私達は食品や食品化合物による認知症の予防法の開発を行ってきましたので、それを紹介します2)。「なかじまプロジェクト」で、認知機能正常の地域住民の食品摂取習慣の中で、将来の認知機能低下のリスク減少と関連する因子を探索しました。そこで、出てきたのが緑茶の摂取量やビタミンCの血中濃度です。ここでは緑茶関係の研究を紹介します。
 私たちは緑茶などの食品に含まれる有効成分としてポリフェノール類に注目しました。アルツハイマー病の脳にはアミロイドβ(Aβ)というタンパク質が凝集して固まっています。そこで、試験管の中でAβが凝集する試験管内モデルや脳内でAβが凝集する動物モデルを用いて、Aβ凝集を抑制する効果を有する食品ポリフェノールを探しました。その結果、ロスマリン酸というポリフェノールが最も優れた効果を示しました。
 そこで、ハーブの一種であるレモンバームからロスマリン酸を豊富に含む抽出物(試験食品)を作成しました。まず、健常者が試験食品を安全に問題なく服用できることを確認した後、軽度のアルツハイマー病患者さんを対象に24週間の試験を行い、試験食品が神経精神症状の悪化を抑制することを示しました。さらに、その認知症予防効果をみるために、非認知症の地域住民の方々を対象に96週間の試験を行っています。
 今後の研究の進展により、こうした食品成分などによる認知症予防の科学的根拠が確立されることが期待されます。

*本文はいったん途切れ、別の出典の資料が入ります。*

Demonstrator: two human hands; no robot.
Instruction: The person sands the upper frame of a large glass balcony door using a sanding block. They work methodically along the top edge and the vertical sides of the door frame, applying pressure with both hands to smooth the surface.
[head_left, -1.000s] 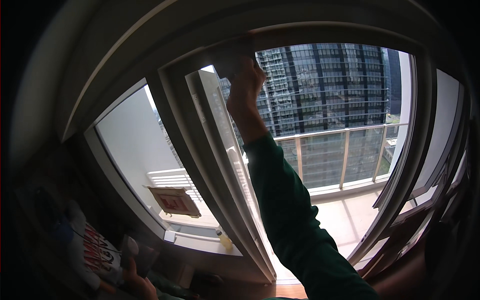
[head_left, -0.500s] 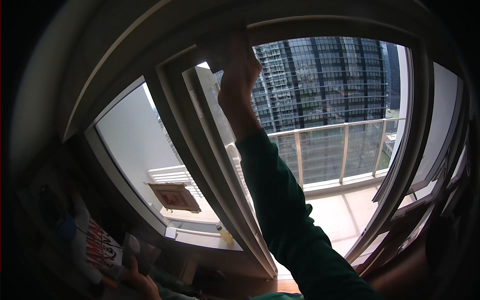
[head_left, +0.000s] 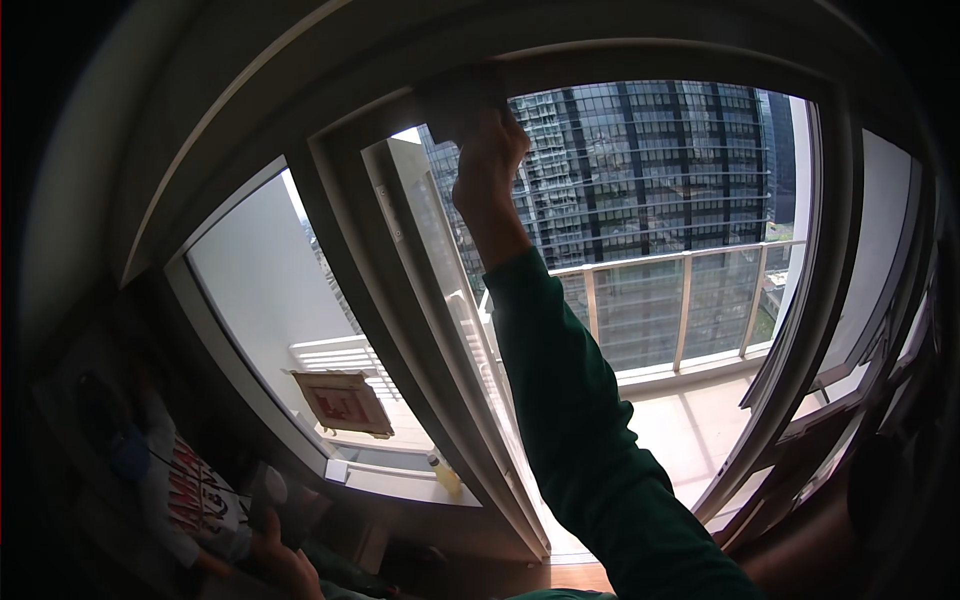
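Observation:
My right arm, in a dark green sleeve, reaches up across the doorway. My right hand (head_left: 490,155) is closed around a dark, blocky thing (head_left: 447,112), pressed against the top of the door frame (head_left: 395,108). Deep shadow hides the fingertips and the thing's kind. A sliding door's upright edge (head_left: 400,225) stands just left of my wrist. At the lower left, my left hand (head_left: 285,565) shows with its thumb raised, beside a dark flat thing with a pale round patch (head_left: 272,487). It seems to hold this, but shadow obscures the grip.
Beyond the doorway lie a tiled balcony (head_left: 680,430), a glass railing (head_left: 640,310) and a tall building (head_left: 660,170). A yellowish bottle (head_left: 446,477) and a small white box (head_left: 337,470) sit on the left window sill. A person in a printed shirt (head_left: 205,490) is at the lower left.
My right hand and the dark thing have shifted slightly right along the top frame. My left hand stays low at the left, nearly in place.

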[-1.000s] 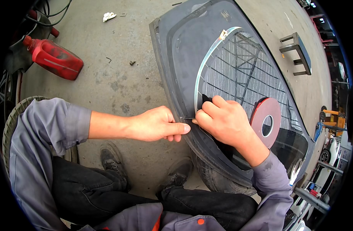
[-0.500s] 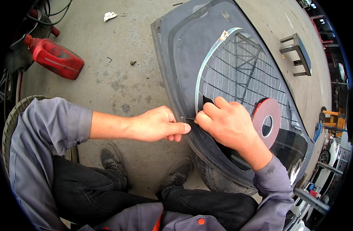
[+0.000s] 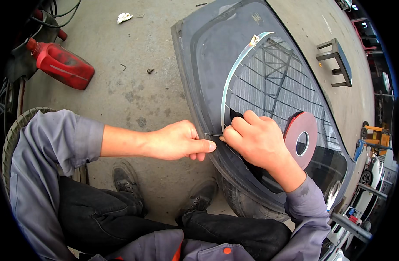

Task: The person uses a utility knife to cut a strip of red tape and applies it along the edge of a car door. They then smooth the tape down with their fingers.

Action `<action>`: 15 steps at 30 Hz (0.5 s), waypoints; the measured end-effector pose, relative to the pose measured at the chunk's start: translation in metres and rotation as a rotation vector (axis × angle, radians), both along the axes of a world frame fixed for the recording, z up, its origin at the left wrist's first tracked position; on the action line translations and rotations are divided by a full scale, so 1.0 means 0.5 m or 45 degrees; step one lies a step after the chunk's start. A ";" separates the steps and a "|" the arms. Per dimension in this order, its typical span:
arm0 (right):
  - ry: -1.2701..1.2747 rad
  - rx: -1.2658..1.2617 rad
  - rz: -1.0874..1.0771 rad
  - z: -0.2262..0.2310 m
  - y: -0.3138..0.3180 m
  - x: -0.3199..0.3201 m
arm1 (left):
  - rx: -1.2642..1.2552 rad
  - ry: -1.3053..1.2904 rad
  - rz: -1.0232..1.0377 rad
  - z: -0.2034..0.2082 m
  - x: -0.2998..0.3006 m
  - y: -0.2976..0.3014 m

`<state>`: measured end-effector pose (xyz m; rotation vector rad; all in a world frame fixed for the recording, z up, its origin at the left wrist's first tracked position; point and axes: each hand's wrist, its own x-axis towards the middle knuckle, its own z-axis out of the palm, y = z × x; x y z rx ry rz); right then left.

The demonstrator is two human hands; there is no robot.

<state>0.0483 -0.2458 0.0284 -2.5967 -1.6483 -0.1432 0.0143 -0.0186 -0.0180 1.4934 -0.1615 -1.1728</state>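
The right hand (image 3: pixel 256 141) lies knuckles-up on the lower edge of the dark car window glass (image 3: pixel 208 56), its fingers curled and pressed down on the pale tape strip (image 3: pixel 229 85) where that strip ends near the glass's rim. At its nine o'clock, nearly touching, the left hand (image 3: pixel 177 141) is closed in a narrow pinch, thumb against forefinger, on a thin sliver (image 3: pixel 213 135) that bridges the short gap between the two hands (whether it is a blade or a peeled tail of liner cannot be told). That sliver runs almost level, along the three-to-nine line, so the left hand pulls away from the right across the glass's edge. From the right hand the tape strip climbs toward twelve o'clock and bends to one o'clock in a long arc. The red-sided tape roll (image 3: pixel 300 139) stands on the glass at the right hand's three o'clock, just beside the wrist. A red canister (image 3: pixel 62 65) lies on the concrete floor (image 3: pixel 134 91), well apart at ten o'clock.
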 end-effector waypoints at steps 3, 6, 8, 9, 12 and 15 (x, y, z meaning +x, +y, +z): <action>0.006 0.019 0.003 -0.005 0.000 0.002 | -0.012 0.015 0.008 -0.007 -0.002 0.000; 0.002 0.015 0.012 -0.005 0.000 0.004 | -0.016 0.013 0.001 -0.010 -0.002 0.000; 0.017 0.041 0.019 -0.009 0.001 0.005 | -0.040 -0.011 0.013 -0.017 -0.004 0.000; 0.025 0.054 0.022 -0.011 0.002 0.006 | -0.065 -0.030 0.031 -0.023 -0.008 -0.002; 0.012 0.049 0.033 -0.011 0.007 0.007 | -0.085 -0.047 0.050 -0.029 -0.011 -0.001; -0.001 0.045 0.040 -0.010 0.008 0.009 | -0.046 -0.005 0.018 -0.022 -0.007 -0.001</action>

石川県七尾市中島町における認知症地域研究(2016〜2018年)における認知症及び軽度認知障害(認知症の前段階)を有する人の率(有病率)。調査対象は60歳以上の住民2395名[年齢60-104(平均75.2)歳](調査率92.9%)。5歳きざみの年齢階層ごとの認知症(赤色)及び軽度認知障害(黄色)の有病率を示す(数字はパーセンテージ)。(文献2より引用改変)

参考文献
1. 内閣府 平成29年度高齢社会白書、2017(https://www8.cao.go.jp/kourei/whitepaper/w-2017/zenbun/29pdf_index.html)
2. Yamada M. Neurol Clin Neurosci (published on line: 26 April 2021) (https://doi.org/10.1111/ncn3.12505)
3. Livingston G, et al. Lancet 396:413-446, 2020 (https://www.thelancet.com/action/showPdf?pii=S0140-6736%2820%2930367-6)

 

著者紹介

山田正仁(やまだ まさひと) 

1956年生。1980年 東京医科歯科大学医学部卒業。1984年 同大学院博士課程修了。浴風会病院、カリフォルニア大学サンディエゴ校、東京医科歯科大学助教授を経て、2000年 金沢大学医学部神経内科・教授。2001年 金沢大学大学院脳老化・神経病態学(脳神経内科学)・教授。2021年 国家公務員共済組合連合会 九段坂病院・副院長、金沢大学・名誉教授、東京医科歯科大学・特命教授。アミロイドーシス、プリオン病、認知症に関する厚生労働省・日本医療研究開発機構の研究班の班長を歴任。日本神経病理学会賞(1997)、杉田玄白賞(2018)、日本神経学会賞(2020)、全米医学アカデミー賞(2020)ほかを受賞。